* [Assigned task]:
Could you print all of the data below again, exactly?
Supplied information section start
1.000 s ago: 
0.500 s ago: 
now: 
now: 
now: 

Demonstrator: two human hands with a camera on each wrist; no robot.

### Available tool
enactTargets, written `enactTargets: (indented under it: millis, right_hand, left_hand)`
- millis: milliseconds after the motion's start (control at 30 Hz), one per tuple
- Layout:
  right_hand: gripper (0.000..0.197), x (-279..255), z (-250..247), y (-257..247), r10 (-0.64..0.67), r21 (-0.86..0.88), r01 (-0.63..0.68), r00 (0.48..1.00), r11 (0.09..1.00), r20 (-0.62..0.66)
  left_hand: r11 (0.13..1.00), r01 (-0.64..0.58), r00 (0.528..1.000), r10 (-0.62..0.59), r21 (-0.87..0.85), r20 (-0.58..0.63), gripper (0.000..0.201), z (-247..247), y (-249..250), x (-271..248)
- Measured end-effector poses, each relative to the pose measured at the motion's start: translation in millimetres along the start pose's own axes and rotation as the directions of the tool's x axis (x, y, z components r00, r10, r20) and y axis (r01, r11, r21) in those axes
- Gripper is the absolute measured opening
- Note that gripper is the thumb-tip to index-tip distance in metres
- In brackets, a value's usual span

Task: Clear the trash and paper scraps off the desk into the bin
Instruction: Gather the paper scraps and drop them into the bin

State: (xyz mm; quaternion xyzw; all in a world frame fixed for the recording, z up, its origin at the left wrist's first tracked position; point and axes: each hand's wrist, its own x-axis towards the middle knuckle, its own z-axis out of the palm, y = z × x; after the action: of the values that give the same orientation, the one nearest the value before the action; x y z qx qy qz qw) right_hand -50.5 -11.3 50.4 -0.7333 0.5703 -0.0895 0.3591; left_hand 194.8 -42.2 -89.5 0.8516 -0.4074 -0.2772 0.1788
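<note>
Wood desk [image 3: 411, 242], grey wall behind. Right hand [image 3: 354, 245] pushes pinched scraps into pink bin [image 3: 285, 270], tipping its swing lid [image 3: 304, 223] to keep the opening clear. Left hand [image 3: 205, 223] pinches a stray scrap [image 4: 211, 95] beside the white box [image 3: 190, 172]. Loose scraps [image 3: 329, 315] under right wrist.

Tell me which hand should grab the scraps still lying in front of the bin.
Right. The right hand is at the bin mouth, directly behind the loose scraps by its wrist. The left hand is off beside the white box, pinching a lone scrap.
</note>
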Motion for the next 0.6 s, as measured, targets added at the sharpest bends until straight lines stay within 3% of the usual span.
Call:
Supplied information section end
* [Expected answer]:
1.000 s ago: 
0.500 s ago: 
now: 
now: 
now: 

Demonstrator: two human hands with a camera on each wrist; no robot.

### Available tool
enactTargets, written `enactTargets: (indented under it: millis, right_hand, left_hand)`
- millis: milliseconds after the motion's start (control at 30 Hz), one per tuple
- Layout:
  right_hand: gripper (0.000..0.197), x (-279..255), z (-250..247), y (-257..247), r10 (-0.64..0.67), r21 (-0.86..0.88), r01 (-0.63..0.68), r00 (0.48..1.00), r11 (0.09..1.00), r20 (-0.62..0.66)
  left_hand: r11 (0.13..1.00), r01 (-0.64..0.58), r00 (0.528..1.000), r10 (-0.62..0.59), r21 (-0.87..0.85), r20 (-0.58..0.63), gripper (0.000..0.201), z (-247..247), y (-249..250), x (-271..248)
- Measured end-effector poses, each relative to the pose measured at the motion's start: translation in millimetres along the start pose's own axes and rotation as the directions of the tool's x axis (x, y, z components r00, r10, r20) and y axis (r01, r11, r21) in those axes
- Gripper is the absolute measured opening
- Note that gripper is the thumb-tip to index-tip distance in metres
- In brackets, a value's usual span

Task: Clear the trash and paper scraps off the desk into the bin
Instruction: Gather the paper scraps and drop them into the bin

State: (xyz mm; quaternion xyzw; all in a world frame fixed for the recording, z up, its origin at the left wrist's first tracked position; point and axes: each hand's wrist, its own x-axis towards the middle knuckle, its own z-axis out of the palm, y = z × x; after the action: of the values that give the same orientation, the one nearest the value before the action; x y z qx qy qz qw) right_hand -50.5 -11.3 50.4 -0.7333 0.5703 -0.0895 0.3591; left_hand 194.8 -42.2 -89.5 0.8516 -0.4074 -0.2772 0.1788
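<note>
Wood desk [image 3: 411, 242], grey wall behind. Right hand [image 3: 354, 245] pushes pinched scraps into pink bin [image 3: 285, 270], tipping its swing lid [image 3: 304, 223] to keep the opening clear. Left hand [image 3: 205, 223] pinches a stray scrap [image 4: 211, 95] beside the white box [image 3: 190, 172]. Loose scraps [image 3: 329, 315] under right wrist.

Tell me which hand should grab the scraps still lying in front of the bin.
Right. The right hand is at the bin mouth, directly behind the loose scraps by its wrist. The left hand is off beside the white box, pinching a lone scrap.
</note>
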Motion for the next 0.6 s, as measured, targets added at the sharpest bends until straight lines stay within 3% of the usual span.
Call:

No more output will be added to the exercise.